# [Entries provided]
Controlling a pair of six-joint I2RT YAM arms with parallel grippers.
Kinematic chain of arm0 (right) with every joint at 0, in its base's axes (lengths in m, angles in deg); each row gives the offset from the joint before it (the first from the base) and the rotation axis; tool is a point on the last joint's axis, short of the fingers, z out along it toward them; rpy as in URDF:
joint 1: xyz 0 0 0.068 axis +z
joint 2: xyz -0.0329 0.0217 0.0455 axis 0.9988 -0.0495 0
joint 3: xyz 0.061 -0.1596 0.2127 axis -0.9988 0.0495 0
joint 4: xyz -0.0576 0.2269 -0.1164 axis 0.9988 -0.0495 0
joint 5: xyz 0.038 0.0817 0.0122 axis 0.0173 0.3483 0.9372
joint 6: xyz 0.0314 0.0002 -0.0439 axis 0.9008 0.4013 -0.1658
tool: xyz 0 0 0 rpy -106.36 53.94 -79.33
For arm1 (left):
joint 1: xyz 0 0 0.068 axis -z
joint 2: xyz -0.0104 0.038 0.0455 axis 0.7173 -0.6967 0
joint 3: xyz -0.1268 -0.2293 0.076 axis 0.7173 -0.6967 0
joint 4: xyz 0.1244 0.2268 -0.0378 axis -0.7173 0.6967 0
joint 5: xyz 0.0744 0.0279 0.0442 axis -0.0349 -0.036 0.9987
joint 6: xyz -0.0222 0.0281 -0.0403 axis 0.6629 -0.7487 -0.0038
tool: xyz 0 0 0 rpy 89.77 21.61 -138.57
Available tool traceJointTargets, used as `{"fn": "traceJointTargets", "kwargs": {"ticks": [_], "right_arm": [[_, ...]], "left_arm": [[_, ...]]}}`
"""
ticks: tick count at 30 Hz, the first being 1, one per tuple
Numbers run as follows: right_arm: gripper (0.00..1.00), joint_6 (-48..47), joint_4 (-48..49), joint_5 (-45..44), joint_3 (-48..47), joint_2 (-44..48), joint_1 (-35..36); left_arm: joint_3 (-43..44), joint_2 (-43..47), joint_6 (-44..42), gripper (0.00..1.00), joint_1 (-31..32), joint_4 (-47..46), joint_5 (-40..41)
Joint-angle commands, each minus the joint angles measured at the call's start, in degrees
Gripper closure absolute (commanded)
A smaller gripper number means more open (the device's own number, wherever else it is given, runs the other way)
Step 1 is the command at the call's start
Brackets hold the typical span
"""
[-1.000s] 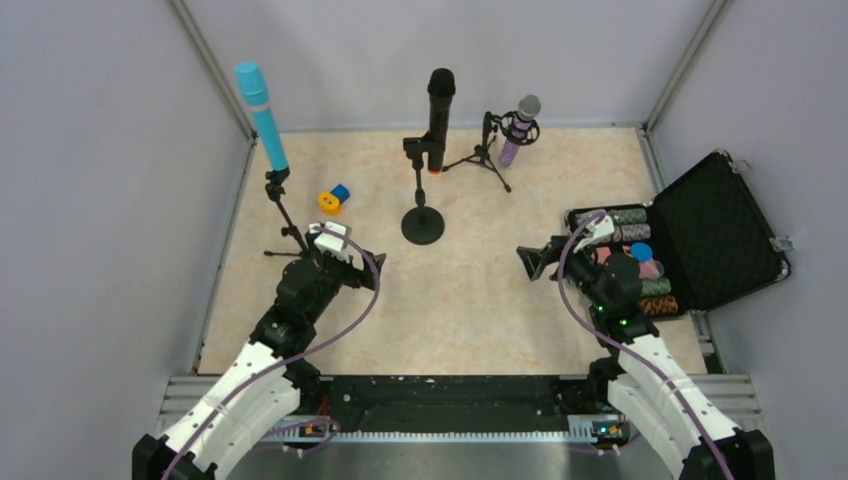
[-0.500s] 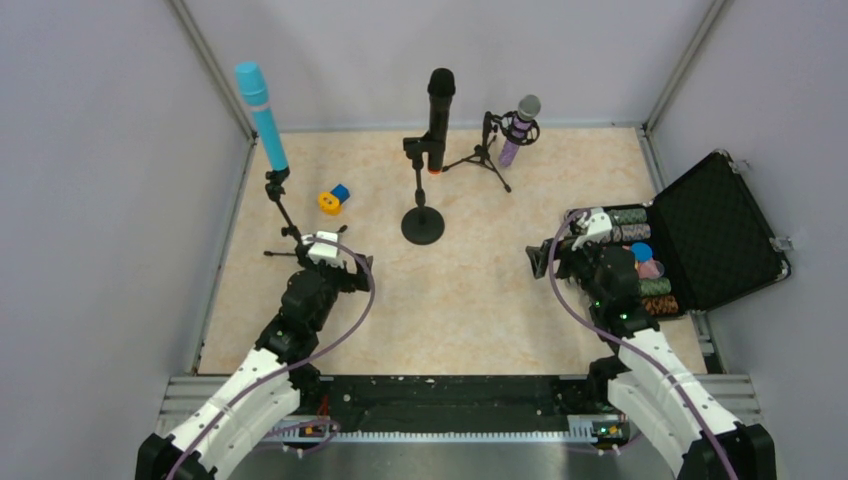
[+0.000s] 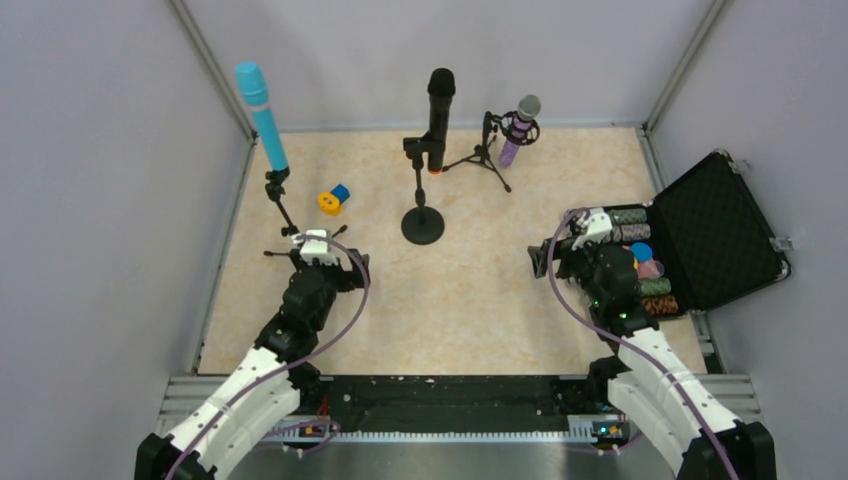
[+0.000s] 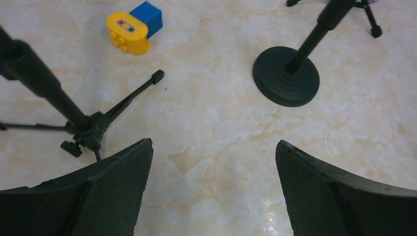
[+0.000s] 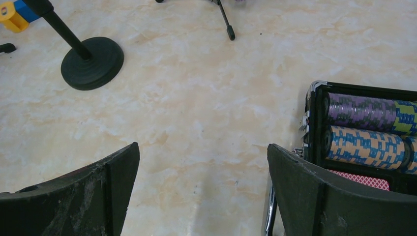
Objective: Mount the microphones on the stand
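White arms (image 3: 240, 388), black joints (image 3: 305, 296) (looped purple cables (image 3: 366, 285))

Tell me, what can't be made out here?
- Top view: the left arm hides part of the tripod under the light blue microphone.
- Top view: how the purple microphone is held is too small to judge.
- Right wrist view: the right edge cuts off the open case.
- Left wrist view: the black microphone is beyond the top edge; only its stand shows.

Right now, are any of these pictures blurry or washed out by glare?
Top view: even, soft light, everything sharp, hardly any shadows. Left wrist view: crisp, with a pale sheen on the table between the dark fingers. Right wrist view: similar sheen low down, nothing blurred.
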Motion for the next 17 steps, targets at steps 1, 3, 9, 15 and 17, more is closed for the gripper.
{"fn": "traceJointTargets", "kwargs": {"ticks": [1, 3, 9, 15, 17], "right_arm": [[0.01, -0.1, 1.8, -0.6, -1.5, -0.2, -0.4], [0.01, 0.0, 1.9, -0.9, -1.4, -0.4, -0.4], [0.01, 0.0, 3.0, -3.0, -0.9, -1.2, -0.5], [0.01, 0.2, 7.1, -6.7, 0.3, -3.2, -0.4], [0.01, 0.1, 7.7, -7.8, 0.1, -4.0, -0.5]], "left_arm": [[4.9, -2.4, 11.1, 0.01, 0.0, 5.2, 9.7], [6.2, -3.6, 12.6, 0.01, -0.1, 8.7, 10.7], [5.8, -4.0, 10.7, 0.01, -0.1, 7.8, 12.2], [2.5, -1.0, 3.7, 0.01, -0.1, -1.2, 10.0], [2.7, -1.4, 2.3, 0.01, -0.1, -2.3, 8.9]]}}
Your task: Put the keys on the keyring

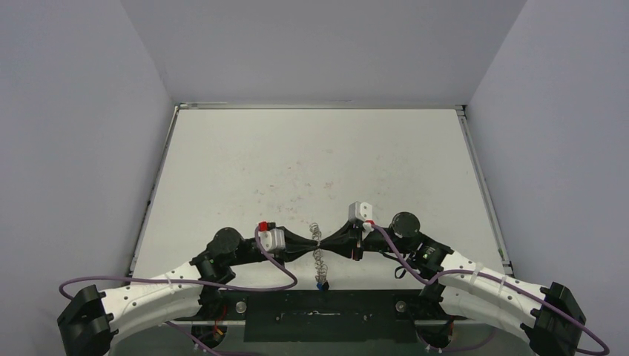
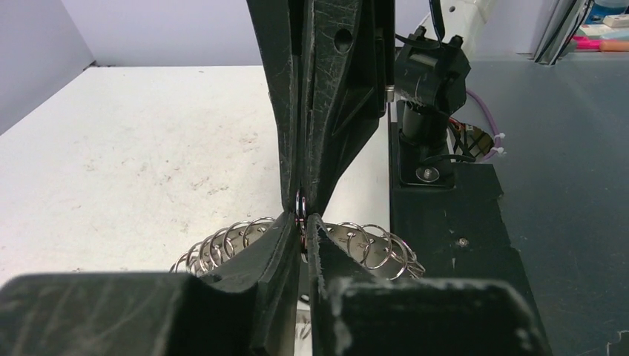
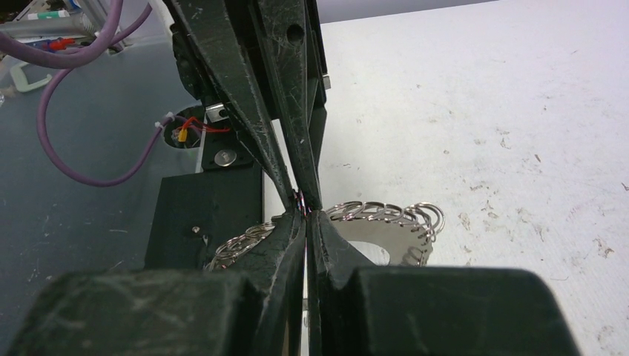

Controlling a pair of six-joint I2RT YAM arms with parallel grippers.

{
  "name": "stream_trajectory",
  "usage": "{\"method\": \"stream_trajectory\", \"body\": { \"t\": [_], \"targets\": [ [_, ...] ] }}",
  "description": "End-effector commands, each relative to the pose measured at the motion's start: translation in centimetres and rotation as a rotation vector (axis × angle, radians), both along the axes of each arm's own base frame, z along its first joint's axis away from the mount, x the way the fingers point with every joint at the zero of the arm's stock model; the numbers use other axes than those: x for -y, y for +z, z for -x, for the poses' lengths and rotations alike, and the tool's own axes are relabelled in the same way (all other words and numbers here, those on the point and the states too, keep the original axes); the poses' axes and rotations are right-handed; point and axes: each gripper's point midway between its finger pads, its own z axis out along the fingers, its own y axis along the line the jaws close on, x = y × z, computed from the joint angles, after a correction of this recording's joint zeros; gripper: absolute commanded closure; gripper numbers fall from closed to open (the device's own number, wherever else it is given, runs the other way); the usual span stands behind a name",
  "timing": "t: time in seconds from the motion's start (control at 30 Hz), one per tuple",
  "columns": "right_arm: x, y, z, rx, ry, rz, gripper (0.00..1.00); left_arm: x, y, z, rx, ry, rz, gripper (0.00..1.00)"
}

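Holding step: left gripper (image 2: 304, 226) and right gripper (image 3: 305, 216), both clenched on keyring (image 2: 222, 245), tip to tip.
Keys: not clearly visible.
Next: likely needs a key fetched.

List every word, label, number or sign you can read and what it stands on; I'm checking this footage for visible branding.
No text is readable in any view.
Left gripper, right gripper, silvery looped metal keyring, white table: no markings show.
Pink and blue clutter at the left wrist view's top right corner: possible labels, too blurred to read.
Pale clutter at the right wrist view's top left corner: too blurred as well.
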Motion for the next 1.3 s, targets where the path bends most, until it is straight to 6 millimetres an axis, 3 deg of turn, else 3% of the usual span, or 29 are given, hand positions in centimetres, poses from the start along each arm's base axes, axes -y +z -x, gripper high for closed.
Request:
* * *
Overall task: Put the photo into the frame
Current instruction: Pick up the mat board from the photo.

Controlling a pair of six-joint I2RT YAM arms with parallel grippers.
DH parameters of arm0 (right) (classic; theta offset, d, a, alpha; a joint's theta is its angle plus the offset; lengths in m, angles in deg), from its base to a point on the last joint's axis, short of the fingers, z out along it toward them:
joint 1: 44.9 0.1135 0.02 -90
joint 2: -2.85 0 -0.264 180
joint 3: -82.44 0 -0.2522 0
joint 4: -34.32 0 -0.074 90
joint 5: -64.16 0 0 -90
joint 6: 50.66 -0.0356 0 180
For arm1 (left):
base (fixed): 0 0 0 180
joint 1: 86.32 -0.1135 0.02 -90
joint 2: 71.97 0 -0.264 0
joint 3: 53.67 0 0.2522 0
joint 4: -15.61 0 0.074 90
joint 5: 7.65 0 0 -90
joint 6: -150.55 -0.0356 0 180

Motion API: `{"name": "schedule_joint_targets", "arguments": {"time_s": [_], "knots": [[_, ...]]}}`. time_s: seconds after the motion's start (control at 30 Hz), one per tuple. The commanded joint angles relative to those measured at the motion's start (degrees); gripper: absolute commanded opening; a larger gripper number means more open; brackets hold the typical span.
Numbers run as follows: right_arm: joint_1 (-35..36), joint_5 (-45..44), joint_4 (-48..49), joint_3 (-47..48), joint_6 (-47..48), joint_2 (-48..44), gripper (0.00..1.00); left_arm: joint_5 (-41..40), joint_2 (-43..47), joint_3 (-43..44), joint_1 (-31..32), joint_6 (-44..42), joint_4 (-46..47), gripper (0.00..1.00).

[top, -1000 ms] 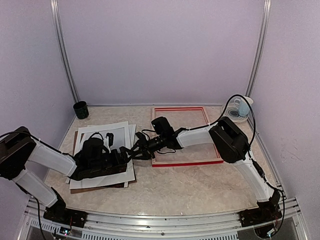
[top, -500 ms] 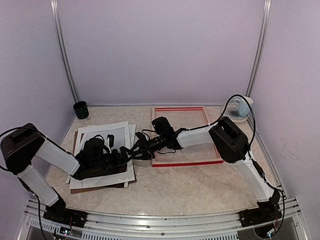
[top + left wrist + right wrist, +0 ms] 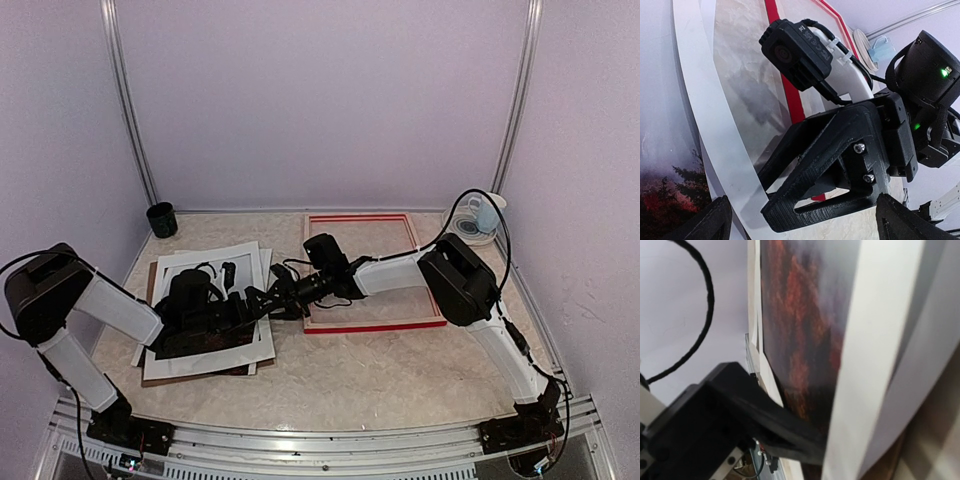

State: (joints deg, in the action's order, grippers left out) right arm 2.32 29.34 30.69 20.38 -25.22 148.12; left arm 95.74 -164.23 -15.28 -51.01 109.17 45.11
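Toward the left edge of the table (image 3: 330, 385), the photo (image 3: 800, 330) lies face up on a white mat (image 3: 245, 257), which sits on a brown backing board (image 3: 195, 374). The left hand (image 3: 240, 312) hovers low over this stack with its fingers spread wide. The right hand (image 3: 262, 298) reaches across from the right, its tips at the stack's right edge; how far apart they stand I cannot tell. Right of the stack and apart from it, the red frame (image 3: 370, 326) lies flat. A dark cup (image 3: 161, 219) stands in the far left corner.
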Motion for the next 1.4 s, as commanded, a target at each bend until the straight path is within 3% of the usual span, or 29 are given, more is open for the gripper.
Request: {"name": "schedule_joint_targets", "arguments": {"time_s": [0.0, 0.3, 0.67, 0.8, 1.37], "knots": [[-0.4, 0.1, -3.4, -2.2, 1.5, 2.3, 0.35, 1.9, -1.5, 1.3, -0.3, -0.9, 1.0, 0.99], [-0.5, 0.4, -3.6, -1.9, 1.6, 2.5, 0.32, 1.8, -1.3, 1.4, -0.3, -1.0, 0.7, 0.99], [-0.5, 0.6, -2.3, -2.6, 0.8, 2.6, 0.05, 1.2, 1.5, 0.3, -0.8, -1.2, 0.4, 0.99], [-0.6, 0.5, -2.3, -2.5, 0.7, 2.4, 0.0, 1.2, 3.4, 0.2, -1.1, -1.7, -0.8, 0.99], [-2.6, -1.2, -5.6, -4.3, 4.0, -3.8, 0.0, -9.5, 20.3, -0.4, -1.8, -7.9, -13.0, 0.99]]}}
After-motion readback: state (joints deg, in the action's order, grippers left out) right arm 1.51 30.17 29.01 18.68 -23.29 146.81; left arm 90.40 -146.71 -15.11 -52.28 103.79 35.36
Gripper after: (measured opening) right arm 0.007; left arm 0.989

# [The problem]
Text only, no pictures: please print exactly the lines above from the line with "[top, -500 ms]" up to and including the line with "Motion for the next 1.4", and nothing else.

# [Exercise output]
[top, -500 ms] 
[top + left wrist + right wrist, +0 ms] 

State: (joints deg, in the action's order, grippers left out) right arm 2.32 29.34 30.69 20.38 -25.22 148.12; left arm 95.74 -164.23 -15.28 -51.01 109.17 45.11
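Toward the left edge of the table (image 3: 330, 385), the photo (image 3: 800, 330) lies face up on a white mat (image 3: 245, 257), which sits on a brown backing board (image 3: 195, 374). The left hand (image 3: 240, 312) hovers low over this stack with its fingers spread wide. The right hand (image 3: 262, 298) reaches across from the right, its tips at the stack's right edge; how far apart they stand I cannot tell. Right of the stack and apart from it, the red frame (image 3: 370, 326) lies flat. A dark cup (image 3: 161, 219) stands in the far left corner.
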Motion for the next 1.4 s, as commanded, a target at each bend until the straight path is within 3% of the usual span, or 29 are given, more is open for the gripper.

No more is needed to finish this exercise.